By John DePutter & Dave Milne, DePutter Publishing Ltd.
In some ways, the latest USDA cattle inventory – construed by many as bearish for the market – did contain some generally positive news.
For example, the growth in the American herd would seem to indicate the end of a multi-year drought on the southern Plains that burned up pastures and forced many producers to sell off their herds due to a lack of feed. That’s good news for people farming and ranching in the affected areas.
It also speaks to the strong prices and good times in the beef business of the past. There were enough good times to motivate ranchers to go into expansion mode again.
That certainly beats the gloom and negativity that forced the American herd to a 63-year low just a couple of years earlier.
There’s obviously a price to be paid for increasing cattle numbers too, as producers well know. But for all the bearish press the inventory report is getting, the reality is the herd rebuilding process now underway is still going to be a lengthy one and opportunities for profit are going to remain in the interim.
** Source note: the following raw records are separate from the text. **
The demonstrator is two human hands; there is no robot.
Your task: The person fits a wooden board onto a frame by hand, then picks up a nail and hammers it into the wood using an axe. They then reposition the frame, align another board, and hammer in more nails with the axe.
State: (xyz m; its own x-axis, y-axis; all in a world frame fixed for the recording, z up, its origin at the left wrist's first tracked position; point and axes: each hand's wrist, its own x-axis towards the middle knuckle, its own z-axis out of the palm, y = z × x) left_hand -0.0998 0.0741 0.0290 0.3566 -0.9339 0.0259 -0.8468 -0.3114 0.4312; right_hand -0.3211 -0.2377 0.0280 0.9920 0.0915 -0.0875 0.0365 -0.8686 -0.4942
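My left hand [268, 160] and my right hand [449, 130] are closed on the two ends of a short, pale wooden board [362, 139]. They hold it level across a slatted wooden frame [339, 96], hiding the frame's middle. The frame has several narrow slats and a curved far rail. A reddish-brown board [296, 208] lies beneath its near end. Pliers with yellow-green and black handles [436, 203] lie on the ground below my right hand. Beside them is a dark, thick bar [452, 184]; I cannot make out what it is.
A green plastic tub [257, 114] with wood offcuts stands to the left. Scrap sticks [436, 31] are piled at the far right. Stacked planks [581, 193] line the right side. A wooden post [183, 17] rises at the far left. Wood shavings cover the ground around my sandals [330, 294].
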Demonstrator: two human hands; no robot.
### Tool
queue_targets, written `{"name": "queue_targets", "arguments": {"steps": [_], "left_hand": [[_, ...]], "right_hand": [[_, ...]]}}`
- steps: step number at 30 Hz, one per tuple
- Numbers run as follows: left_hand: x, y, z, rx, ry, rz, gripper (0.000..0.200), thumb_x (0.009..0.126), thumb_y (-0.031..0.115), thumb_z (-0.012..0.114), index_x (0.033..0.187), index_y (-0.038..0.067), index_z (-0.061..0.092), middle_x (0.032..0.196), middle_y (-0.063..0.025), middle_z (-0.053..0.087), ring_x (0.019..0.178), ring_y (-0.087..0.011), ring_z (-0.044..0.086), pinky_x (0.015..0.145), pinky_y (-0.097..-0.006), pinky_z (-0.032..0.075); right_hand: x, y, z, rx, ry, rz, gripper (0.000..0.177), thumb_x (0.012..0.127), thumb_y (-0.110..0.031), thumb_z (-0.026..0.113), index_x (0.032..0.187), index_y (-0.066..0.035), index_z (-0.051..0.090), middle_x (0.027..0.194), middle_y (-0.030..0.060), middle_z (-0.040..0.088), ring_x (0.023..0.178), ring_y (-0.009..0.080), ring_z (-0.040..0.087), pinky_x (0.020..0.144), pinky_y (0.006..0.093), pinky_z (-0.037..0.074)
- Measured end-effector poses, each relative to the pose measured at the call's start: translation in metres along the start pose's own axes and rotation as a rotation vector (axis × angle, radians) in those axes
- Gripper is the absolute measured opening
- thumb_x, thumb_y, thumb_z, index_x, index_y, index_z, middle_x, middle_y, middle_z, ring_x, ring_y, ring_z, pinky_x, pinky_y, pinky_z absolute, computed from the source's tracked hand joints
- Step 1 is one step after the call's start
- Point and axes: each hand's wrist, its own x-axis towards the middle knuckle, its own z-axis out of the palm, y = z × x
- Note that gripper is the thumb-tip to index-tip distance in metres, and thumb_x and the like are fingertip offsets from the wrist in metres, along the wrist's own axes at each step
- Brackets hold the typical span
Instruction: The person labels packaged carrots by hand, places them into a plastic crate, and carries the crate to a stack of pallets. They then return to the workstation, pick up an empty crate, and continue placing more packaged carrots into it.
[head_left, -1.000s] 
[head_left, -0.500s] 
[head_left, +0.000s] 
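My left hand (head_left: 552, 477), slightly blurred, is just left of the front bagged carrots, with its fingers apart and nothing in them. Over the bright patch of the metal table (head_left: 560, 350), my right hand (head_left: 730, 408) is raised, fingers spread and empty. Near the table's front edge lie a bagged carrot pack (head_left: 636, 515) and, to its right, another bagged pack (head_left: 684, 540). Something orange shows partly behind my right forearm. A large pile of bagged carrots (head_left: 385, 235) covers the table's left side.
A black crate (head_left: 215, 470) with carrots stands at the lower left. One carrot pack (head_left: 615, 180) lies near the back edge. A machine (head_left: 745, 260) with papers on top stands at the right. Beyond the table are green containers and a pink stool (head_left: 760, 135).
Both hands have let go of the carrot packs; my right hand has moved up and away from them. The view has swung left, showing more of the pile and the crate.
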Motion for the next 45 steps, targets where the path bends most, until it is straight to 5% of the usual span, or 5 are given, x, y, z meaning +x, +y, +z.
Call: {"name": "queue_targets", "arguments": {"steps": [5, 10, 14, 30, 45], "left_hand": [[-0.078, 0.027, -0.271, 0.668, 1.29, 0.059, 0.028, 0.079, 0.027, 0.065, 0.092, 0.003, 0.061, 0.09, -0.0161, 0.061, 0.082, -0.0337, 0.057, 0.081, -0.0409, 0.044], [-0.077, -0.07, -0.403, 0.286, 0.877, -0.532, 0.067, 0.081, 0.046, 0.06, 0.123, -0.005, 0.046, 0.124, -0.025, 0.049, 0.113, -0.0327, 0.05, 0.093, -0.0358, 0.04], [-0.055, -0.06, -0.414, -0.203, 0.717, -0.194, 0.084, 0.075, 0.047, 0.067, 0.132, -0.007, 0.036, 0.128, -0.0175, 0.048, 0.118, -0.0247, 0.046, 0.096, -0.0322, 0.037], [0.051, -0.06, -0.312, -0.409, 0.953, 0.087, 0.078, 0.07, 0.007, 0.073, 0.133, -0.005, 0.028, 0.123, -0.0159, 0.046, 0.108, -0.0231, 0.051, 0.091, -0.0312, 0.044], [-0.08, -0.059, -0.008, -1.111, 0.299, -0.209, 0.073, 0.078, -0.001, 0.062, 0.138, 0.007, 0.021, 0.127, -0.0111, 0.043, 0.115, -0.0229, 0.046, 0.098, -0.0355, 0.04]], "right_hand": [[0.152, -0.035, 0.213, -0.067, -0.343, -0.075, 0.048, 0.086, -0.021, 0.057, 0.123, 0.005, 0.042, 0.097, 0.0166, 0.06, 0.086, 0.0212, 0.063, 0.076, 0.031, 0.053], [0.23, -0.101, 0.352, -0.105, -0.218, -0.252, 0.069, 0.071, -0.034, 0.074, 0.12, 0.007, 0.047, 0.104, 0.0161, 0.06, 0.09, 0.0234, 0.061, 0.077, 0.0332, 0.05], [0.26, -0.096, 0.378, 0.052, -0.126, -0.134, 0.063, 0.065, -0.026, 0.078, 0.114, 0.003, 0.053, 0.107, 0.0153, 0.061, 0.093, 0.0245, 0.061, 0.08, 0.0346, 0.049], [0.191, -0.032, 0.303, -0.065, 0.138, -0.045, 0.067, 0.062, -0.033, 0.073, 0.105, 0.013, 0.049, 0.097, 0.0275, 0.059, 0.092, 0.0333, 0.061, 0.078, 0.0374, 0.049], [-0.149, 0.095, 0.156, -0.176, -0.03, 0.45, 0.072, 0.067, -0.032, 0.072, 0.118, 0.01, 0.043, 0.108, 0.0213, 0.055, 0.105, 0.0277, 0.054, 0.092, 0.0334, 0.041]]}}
For those who missed it, the Jan. 29 inventory report pegged the total number of cattle and calves on American farms as of Jan. 1, 2016 at 92 million head, up 3% from a year earlier and the highest since about 93 million in 2011. The 4% increase from a year earlier also exceeded the 2% hike expected by analysts.
Inventory reports of this type offer important insight into the long-term trends and cycles. They are more important than the monthly cattle on feed reports, which can be skewed by short-term market factors. So one can’t ignore the fact U.S. cattle numbers are still not heavy on historical basis (as shown below), even with the inventory report clearly showing some sharp increases in numbers and expansion.
One important aspect to note is the USDA did amend its cattle numbers for the previous two years. The Jan. 1, 2015 inventory was actually revised down by 657,000 head, meaning this year’s increase in the total inventory was not as big as it might have seemed. In fact without the change in last year’s number, this year’s total cattle numbers would have been up a more modest 2.4% and closer to some analysts’ expectations.
So what does it all mean?
For now, one main message is that the U.S. cow factory is being rebuilt but it’s a slow process. The U.S. is trending towards greater beef production, but only gradually.
Indeed, it’s still not going to be easy to find lighter animals to put on pasture. The 2015 calf crop was pegged at 34.3 million. That was up 2.3% from last year but is still one of the smallest since the 1940s (see chart below). The strong U.S. dollar will help pull in calves from Mexico and Western Canada but there are limits to how long that can continue.
Meanwhile, the number of beef replacement heifers at 6.29 million as of Jan. 1 was up 3.3% from a year earlier, but about as expected by analysts. The total number of beef cows, at 30.3 million was up 4% from a year ago but also low compared to previous years.
Admittedly, the number of beef heifers expected to calve in 2016 was up a strong 5.7%, suggesting cattlemen were not as spooked by the drop in cattle prices in the fall of 2015 as some had believed.
Putting the numbers together, there is absolutely no question that herd expansion points to rising supplies of cattle on feed in the future, and more beef. But total beef output in 2017, although up from the previous two years, is still expected to fall slightly below what was produced in 2013, according to data from the Livestock Marketing Information Center.
And remember, those extra females being held for breeding aren’t available for slaughter. That means fewer heifers and cows in the slaughter line this year, than would be the case in the event of less expansion or no expansion.
Consider this: A variety of commodities have fallen to the financial crisis lows of 2008/09. Look at oil, look at some of the grain markets. Live and feeder cattle are still far above those lows. Will they be the next domino to fall?
Someday, maybe they’ll get down there. Risk of it within the next four to six years. But to get down that low, live futures would need to fall from their current area of US$135 to $80. Feeders would have to plunge from their current $158 to less than $90 to make it happen. For their part, the supply-side stats in the USDA report do not provide a clear fundamental force to make that happen within the next two or three years.
The expansion of the herd is not significant enough, the expansion phase has not had time to produce that bearish an outcome… not yet anyway.
Macro view: Herd expansion equals more beef down the road. More beef means lower prices. Good news is, the shift is gradual.